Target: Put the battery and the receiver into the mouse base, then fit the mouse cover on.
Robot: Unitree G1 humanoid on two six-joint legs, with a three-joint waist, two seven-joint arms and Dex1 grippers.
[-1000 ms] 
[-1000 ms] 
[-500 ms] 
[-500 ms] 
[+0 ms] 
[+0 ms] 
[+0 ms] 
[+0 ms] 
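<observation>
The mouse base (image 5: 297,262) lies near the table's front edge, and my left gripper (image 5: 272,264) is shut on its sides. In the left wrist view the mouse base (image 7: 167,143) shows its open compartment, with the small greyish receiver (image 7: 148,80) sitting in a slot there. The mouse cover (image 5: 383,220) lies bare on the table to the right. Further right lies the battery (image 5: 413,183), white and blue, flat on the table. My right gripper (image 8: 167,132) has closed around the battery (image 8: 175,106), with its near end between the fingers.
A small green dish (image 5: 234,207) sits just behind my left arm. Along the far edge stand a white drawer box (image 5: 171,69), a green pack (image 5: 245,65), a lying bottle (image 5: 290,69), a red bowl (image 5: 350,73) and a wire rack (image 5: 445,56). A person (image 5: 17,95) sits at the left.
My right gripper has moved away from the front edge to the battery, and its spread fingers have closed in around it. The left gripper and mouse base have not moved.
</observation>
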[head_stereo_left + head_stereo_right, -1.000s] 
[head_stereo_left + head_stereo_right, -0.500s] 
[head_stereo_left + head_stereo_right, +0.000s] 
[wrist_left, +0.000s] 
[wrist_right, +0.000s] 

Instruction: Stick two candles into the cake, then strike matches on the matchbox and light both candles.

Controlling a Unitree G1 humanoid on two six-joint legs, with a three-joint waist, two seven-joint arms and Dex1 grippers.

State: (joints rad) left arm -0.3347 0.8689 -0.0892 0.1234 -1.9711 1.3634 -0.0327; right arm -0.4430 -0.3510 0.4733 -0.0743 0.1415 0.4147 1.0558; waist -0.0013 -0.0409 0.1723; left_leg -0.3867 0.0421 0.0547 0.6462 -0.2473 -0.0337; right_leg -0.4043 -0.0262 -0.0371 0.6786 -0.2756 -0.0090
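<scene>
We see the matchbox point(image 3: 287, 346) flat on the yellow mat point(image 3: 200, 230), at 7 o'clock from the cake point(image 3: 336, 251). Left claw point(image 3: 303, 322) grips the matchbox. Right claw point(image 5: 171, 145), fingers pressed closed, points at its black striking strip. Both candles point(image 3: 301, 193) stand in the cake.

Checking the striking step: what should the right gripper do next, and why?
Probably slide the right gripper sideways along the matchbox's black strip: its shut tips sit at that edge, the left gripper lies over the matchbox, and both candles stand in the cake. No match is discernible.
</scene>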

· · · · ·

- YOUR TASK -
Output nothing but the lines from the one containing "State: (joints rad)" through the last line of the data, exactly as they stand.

- TASK RESPONSE -
State: (joints rad) left arm -0.3347 0.8689 -0.0892 0.1234 -1.9711 1.3634 -0.0327; right arm -0.4430 -0.3510 0.4733 -0.0743 0.1415 0.4147 1.0558; waist -0.0013 -0.0409 0.1723; left_leg -0.3867 0.0421 0.0547 0.6462 -0.2473 -0.0337; right_leg -0.4043 -0.0262 -0.0371 0.6786 -0.2756 -0.0090
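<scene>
We see the matchbox point(image 3: 287, 346) flat on the yellow mat point(image 3: 200, 230), at 7 o'clock from the cake point(image 3: 336, 251). Left claw point(image 3: 303, 322) grips the matchbox. Right claw point(image 5: 171, 145), fingers pressed closed, points at its black striking strip. Both candles point(image 3: 301, 193) stand in the cake.

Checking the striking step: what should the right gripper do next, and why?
Probably slide the right gripper sideways along the matchbox's black strip: its shut tips sit at that edge, the left gripper lies over the matchbox, and both candles stand in the cake. No match is discernible.
</scene>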

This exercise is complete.